Demastus William Flax:
The fact that our Neo-Cons have an army of would-be Sancho Panzas in the media, propagandizing America with slogans and half-truths, does not make their absurdity more valid. Nor should it make it more palatable.
But, oh how they vent their hatred on Dr. Paul.
Look, I said it on Bloggingheads: The things Ron Paul has been saying made me suspect that his libertarianism was a cover for racism.
A philosophy that is so entirely dependent on love of the self can't help but be plagued by hatred of the other.
They are a repellent series of tracts, full of truly appalling bigotry. They certainly seem to have no echoes in his current campaign, but that doesn't mean they shouldn't be taken seriously [...]
I don't know enough about the arrangements behind these pamphlets to tell if this is a plausible defense or not. But there is a simple way to address this: Paul needs to say not only that he did not pen these excrescences, he needs to explain how his name was on them and disown them completely. [...] If there is some other agenda lurking beneath all this, we deserve to know. It's up to Ron Paul now to clearly explain and disown these ugly, vile, despicable tracts from the past.
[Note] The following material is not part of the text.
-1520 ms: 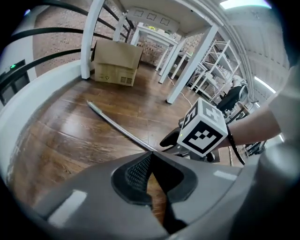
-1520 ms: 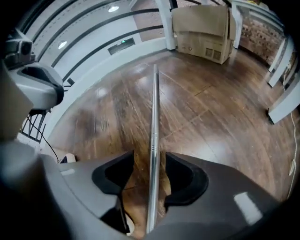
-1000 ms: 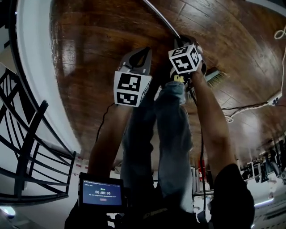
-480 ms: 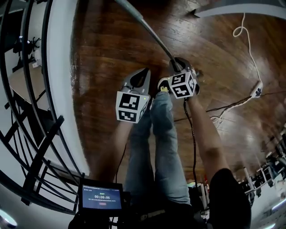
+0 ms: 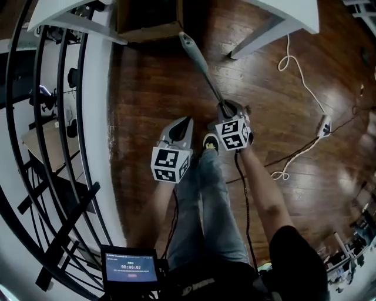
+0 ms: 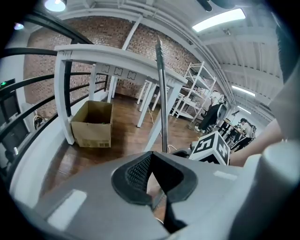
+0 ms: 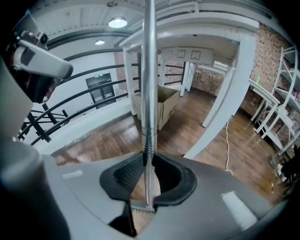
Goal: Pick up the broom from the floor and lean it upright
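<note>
The broom's grey metal handle [image 5: 202, 70] rises from my right gripper [image 5: 226, 110] toward the white table. In the right gripper view the handle [image 7: 149, 70] stands nearly upright between the black pads, with my right gripper [image 7: 147, 161] shut on it. A bit of the broom head [image 7: 140, 207] shows below the jaws. My left gripper [image 5: 187, 121] hangs just left of the right one, apart from the handle, tips together and holding nothing. The left gripper view shows the handle [image 6: 161, 93] upright ahead of it.
A cardboard box [image 5: 147, 17] stands on the wooden floor by a white table leg [image 5: 264, 35]. A black railing [image 5: 53, 147] and white ledge run along the left. A white cable [image 5: 305, 82] and power strip [image 5: 323, 124] lie to the right. The person's legs [image 5: 214, 194] are below the grippers.
Both grippers have risen together, the right one carrying the broom. The handle has swung from a low slant to nearly upright, and the broom head no longer shows on the floor.
</note>
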`<action>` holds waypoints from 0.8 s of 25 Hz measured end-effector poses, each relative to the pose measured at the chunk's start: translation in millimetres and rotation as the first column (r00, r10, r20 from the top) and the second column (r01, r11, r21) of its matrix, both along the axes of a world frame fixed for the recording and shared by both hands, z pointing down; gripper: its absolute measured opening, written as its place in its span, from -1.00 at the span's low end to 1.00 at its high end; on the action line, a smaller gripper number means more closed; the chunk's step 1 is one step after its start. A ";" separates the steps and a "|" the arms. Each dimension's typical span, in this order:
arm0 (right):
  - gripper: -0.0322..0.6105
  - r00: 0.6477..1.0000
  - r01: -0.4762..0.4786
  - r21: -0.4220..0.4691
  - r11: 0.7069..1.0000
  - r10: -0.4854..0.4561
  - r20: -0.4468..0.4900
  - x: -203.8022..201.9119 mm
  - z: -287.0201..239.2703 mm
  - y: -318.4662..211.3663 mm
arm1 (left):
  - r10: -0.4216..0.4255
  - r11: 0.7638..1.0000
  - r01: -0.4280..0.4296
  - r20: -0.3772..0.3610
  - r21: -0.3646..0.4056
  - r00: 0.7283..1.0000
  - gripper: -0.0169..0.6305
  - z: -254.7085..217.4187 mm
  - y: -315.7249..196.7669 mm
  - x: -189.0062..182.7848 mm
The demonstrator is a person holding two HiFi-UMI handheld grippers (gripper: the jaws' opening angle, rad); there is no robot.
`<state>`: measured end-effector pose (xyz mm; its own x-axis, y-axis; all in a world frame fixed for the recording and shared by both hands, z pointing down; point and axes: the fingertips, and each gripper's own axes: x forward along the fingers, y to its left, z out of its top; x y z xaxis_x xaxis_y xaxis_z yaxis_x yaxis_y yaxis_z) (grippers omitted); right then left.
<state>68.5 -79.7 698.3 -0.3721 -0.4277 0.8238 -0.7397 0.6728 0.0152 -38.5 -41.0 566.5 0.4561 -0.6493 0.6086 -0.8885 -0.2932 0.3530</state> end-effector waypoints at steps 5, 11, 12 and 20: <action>-0.65 0.988 -0.139 0.022 0.990 0.137 0.072 8.4 -11.0 -29.6 | 0.011 1.000 -0.011 0.014 0.007 1.000 -0.90 -10.9 -9.6 3.4; -0.65 0.966 -0.227 -0.012 0.974 0.227 0.122 6.3 5.7 -56.0 | 0.004 1.000 -0.004 0.025 -0.018 1.000 -0.90 3.5 -12.1 1.5; -0.65 0.965 -0.230 -0.014 0.973 0.230 0.123 4.4 10.6 -60.2 | -0.001 1.000 0.001 0.028 -0.022 1.000 -0.90 7.4 -11.8 0.0; -0.65 0.947 -0.288 -0.035 0.957 0.290 0.138 8.9 36.3 -91.3 | 0.030 0.997 -0.026 0.049 -0.076 0.998 -0.90 31.8 -3.6 2.7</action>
<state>77.4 -170.9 734.5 -0.3466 -0.5227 0.7788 -0.8963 0.4294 -0.1107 -35.8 -44.6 598.3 0.4411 -0.5885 0.6776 -0.8974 -0.2924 0.3303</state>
Andrew Sullivan again, after the Paul response:
I'm very glad to hear it. Taking moral responsibility is the right thing to do. But I should say I think less of Ron Paul after reading this article than I did before. Much less.
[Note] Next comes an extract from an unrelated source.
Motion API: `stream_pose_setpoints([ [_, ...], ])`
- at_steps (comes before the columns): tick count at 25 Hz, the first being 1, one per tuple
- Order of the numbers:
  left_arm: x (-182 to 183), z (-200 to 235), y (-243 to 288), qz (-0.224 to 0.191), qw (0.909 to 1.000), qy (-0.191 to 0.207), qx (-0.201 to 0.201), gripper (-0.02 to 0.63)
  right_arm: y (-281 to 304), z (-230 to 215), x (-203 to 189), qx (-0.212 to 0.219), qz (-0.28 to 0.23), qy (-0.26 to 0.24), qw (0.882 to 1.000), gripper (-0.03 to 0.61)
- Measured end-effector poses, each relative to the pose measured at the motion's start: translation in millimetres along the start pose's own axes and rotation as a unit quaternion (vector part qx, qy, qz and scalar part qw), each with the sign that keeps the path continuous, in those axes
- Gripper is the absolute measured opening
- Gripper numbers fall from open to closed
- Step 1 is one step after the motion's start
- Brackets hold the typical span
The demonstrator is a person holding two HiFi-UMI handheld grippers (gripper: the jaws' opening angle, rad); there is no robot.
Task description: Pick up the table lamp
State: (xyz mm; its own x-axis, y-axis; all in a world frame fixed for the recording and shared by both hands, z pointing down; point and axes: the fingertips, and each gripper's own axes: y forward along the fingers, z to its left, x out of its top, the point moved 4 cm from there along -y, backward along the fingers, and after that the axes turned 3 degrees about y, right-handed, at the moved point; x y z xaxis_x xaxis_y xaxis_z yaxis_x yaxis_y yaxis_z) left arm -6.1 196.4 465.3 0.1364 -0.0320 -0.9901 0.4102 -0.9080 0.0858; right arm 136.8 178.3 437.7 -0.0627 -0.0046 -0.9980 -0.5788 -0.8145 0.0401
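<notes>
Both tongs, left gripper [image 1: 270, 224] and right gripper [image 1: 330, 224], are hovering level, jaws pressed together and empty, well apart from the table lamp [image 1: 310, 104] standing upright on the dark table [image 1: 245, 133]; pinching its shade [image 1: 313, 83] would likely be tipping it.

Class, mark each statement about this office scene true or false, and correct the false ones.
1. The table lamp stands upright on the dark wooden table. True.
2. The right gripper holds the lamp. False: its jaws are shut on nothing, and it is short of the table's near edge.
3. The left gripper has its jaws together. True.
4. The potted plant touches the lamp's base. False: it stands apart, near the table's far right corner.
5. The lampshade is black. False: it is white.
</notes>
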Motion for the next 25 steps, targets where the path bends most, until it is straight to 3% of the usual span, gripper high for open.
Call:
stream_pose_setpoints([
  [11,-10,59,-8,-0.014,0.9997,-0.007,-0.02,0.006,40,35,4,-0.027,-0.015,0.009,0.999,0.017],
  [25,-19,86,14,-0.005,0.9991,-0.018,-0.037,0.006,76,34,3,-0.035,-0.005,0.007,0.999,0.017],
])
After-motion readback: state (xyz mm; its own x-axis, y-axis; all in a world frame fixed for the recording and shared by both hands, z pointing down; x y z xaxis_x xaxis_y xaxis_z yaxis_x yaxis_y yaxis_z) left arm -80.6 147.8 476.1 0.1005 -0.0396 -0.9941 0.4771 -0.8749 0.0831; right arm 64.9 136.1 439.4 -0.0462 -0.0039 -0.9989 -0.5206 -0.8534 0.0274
The anti-war/hippie embrace of Dr. Congressman Ron Paul is one of the absolute strangest things to ever happen in politics.
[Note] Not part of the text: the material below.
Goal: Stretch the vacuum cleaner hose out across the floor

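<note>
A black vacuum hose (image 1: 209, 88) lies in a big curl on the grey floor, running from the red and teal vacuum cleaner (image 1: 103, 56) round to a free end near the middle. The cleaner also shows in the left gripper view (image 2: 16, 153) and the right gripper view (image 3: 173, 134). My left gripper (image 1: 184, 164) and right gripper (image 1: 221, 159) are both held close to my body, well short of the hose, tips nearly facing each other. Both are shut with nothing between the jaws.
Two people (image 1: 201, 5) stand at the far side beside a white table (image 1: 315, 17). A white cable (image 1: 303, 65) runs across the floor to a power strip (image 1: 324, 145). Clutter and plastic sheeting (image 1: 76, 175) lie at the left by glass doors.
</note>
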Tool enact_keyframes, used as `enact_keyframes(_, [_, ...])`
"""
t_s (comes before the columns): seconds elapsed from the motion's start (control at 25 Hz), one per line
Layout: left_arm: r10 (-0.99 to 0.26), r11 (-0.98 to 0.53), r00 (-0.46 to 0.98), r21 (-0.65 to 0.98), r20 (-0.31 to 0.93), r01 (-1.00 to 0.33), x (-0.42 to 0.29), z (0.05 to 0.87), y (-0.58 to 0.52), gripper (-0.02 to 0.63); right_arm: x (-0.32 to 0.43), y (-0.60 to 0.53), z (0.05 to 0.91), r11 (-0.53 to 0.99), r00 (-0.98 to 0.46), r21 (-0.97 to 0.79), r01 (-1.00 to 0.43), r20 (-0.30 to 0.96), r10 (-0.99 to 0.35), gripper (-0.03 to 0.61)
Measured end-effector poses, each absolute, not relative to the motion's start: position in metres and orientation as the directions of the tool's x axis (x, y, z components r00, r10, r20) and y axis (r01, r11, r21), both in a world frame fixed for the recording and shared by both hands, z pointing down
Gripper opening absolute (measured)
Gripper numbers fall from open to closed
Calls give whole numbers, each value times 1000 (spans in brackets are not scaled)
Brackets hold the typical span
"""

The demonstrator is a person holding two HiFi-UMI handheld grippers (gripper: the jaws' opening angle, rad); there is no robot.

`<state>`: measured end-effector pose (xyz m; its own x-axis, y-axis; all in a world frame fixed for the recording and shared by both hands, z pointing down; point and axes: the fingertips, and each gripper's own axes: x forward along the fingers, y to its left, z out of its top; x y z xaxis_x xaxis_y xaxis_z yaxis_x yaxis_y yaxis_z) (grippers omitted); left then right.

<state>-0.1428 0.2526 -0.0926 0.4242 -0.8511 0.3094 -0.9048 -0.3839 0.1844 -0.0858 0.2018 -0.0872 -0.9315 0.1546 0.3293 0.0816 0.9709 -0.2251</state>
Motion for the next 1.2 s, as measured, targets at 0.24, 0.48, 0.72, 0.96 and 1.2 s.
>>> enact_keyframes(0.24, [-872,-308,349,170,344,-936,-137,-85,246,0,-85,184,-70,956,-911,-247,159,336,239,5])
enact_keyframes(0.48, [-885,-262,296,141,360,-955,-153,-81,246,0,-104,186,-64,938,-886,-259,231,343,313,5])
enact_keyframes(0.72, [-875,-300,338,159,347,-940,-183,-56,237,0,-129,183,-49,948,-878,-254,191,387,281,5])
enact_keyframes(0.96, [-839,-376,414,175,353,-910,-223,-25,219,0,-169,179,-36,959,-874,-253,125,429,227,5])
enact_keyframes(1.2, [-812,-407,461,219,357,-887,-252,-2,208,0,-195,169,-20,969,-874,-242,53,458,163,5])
I'm willing to believe that he wasn't the author, and even that he didn't endorse the newsletter, but I find it troubling that he let this stuff go out under his own name for so long. The fact that he now takes "moral responsibility" for it now is nice, I guess, but it really makes one question his judgment. And his campaign continues to attract many unsavory elements of American politics, including 911 "Truthers," who he seems to unwilling to denounce.
Dr. Paul isn't just kooky, he's deranged. [...] [T]here is no plausible explanation that might insulate Paul from the fallout.
I think Ron Paul's responses as given to Dave Weigel and now issued in a press release are reasonably reasonable. If you're a pro-life, anti-war, anti-immigration, libertarian I don't really see anything here that would make you suddenly embrace John McCain as a preferable presidential candidate. Meanwhile, it shouldn't really be surprising to see a link between a libertarian politician and white supremacists. The main constituency for Barry Goldwater's message was white supremacists, after all.
I think this is a very important moment for libertarians.
Me? I'm tempted to agree with the latter, but I'm not so sure, at least not in the same way in which I've heard pre-emptive anxiety for months from libertarians, who all seemed to be holding their breath waiting for this day to come. My personal preference for limited government (and limited thinking about government) really has never had anything to do with revisiting Civil War history, hatin' on uppity urban blacks and going all purple-faced about political correctness, real or imagined. And I can guar-an-tee that the general (and significant) trend toward political independence, don't-tread-on-meism, and especially a full-throated embrace of live-and-let live freedom, tolerance, and choice-driven exploration among people younger than me has bugger-all to do with Fear of a Black Planet. The source for freedom's popularity is not, and probably never will be, located in the mouth or heart or rancid old newsletters of any politician.